RU2664009C1 - Magnetron spraying unit for depositing the films of solid solutions fexti(1-x)o2 within the range of 0<x<0_6 - Google Patents

Abstract

FIELD: technological processes.SUBSTANCE: invention relates to the magnetron spraying unit for depositing films of solid solutions FeTiOwithin the range of 0<x<0.6 on the surface of metals, glasses or ceramics. Mentioned unit contains a target and a cooling plate, the target and the cooling plate being placed in a reactive medium consisting of a plasma-forming gas in the form of argon and a reactive gas in the form of oxygen. Target is rigidly attached to the cooling plate and is made in the form of two metal plates parallel to each other and located on the same axis as the cooling plate. Inner plate is made of iron, and the outer one is made of titanium, while the titanium plate is made with slits in the annular zone of erosion, the slits are located symmetrically with respect to the center of the target.EFFECT: increased homogeneity of films of solid solutions of two oxides with a homogeneous composition over the entire area of the substrate is ensured, while the chemical composition of this solution can be controlled by means of varying the total area of the slits.1 cl, 3 dwg, 1 ex

Description

The spraying unit refers to devices used in ecology for the manufacture of photocatalytic films from solid solutions of two oxides on the surface of metals, glasses and ceramics.

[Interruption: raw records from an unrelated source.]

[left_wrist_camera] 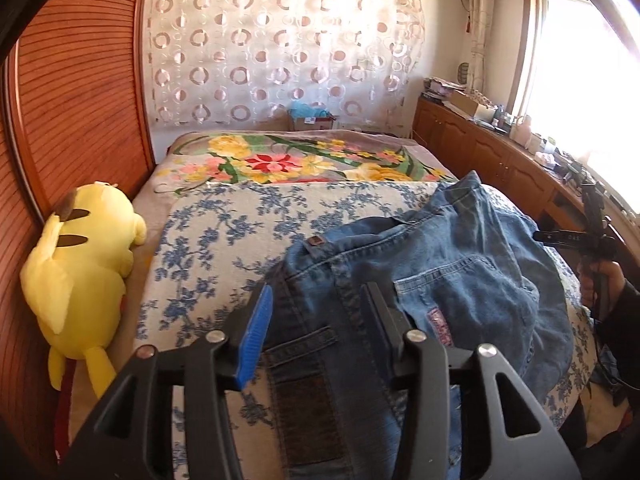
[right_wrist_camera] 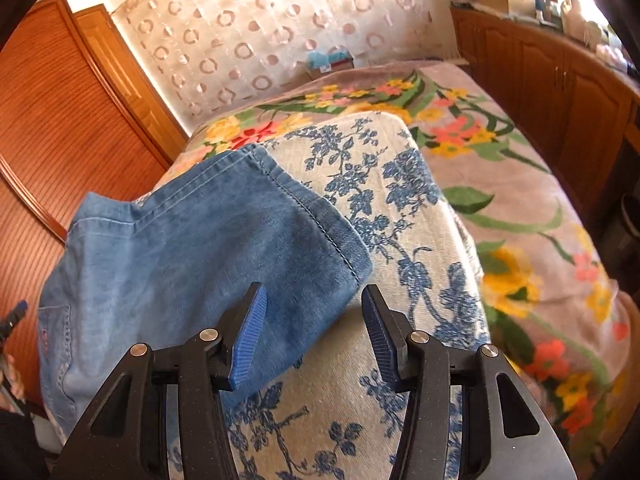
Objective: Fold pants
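Blue jeans (left_wrist_camera: 420, 264) lie bunched and partly folded on the bed, waistband and back pocket toward me. My left gripper (left_wrist_camera: 316, 304) hovers over the waistband with its jaws apart; denim shows between the blue pads (left_wrist_camera: 254, 332) without being pinched. At the far right, a hand holds the right gripper (left_wrist_camera: 592, 232) beside the jeans. In the right wrist view, a jeans leg (right_wrist_camera: 192, 248) with its stitched hem lies on the blue-flowered cover. The right gripper (right_wrist_camera: 312, 296) is open at the hem's near corner, the left pad (right_wrist_camera: 248, 340) over the denim, nothing gripped.
The bed carries a blue-flowered blanket (left_wrist_camera: 224, 232) over a bright floral cover (right_wrist_camera: 520, 208). A yellow plush toy (left_wrist_camera: 80, 268) lies along the bed's left edge against the wooden wardrobe (left_wrist_camera: 80, 92). Wooden cabinets (left_wrist_camera: 500, 160) with clutter run along the right under the window.
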A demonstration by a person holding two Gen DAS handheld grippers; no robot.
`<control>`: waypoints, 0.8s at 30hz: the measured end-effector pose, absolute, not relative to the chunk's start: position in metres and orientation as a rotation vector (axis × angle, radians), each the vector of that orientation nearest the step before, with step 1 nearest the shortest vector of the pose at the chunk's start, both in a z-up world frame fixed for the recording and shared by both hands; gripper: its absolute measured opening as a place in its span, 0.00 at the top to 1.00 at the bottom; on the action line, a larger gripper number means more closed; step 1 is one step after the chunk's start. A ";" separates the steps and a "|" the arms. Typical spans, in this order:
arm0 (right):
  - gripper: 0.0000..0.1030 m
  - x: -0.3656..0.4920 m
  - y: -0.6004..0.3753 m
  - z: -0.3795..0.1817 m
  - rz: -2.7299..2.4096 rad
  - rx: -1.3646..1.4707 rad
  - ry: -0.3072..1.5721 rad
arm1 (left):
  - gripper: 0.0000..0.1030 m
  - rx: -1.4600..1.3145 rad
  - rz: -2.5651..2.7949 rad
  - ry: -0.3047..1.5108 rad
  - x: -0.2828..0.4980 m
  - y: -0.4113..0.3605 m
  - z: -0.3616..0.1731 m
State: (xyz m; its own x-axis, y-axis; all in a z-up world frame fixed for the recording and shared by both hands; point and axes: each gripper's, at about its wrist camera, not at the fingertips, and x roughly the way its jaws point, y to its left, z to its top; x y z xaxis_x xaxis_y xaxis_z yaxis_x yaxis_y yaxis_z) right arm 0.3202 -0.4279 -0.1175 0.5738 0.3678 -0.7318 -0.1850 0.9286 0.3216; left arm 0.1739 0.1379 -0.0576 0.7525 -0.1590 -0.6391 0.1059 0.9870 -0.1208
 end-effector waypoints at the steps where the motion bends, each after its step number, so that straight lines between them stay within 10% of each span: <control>1: 0.51 0.322 -0.427 -0.117 0.328 0.227 0.903 | 0.50 -0.082 -0.151 0.705 0.175 0.136 -0.058; 8: 0.95 0.321 -0.426 -0.101 0.342 0.234 0.839 | 0.38 -0.071 -0.177 0.693 0.178 0.117 -0.060; 24: 1.00 0.278 -0.363 0.005 0.467 0.191 0.564 | 0.38 -0.055 -0.185 0.659 0.160 0.104 -0.042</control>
State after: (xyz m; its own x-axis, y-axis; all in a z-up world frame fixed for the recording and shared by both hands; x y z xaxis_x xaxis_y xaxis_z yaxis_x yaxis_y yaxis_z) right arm 0.2783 -0.3633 0.0054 0.7448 0.4746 -0.4691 -0.3722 0.8789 0.2982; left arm 0.1603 0.1044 -0.0418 0.7748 -0.1882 -0.6035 0.1535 0.9821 -0.1092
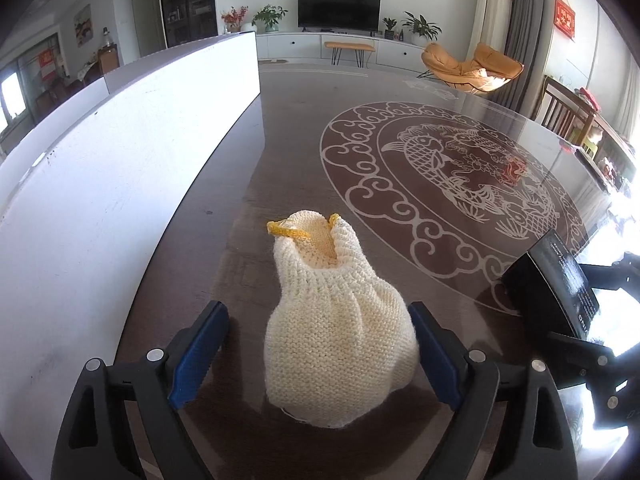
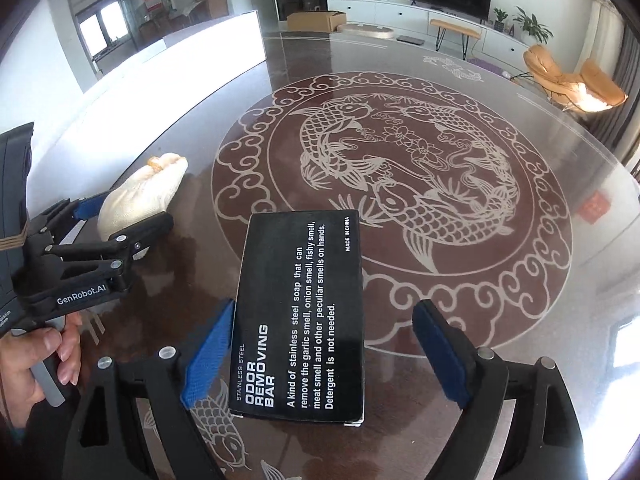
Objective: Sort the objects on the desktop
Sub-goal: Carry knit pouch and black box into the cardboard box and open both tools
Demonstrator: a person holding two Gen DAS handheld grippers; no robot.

Semiconductor photochemical catalysis is used to solve a number of environmental problems [Shapovalov V.I. Nanopowders and films of titanium oxide for photocatalysis: Overview // Physics and chemistry of glass, - 2010. - T. 36, No. 2, - S. 148-193]. It is effective for the destruction of bacteria and viruses for the inactivation of cancer, for the photodisintegration of water for the production of hydrogen, for the binding of nitrogen, for the removal of oil stains and the mineralization of a wide range of organic compounds such as alkanes, aliphatic ethyl alcohols, aliphatic aromatic acids, phenols, surface active substances and pesticides, as well as for reductive deposition from an aqueous solution of heavy metals.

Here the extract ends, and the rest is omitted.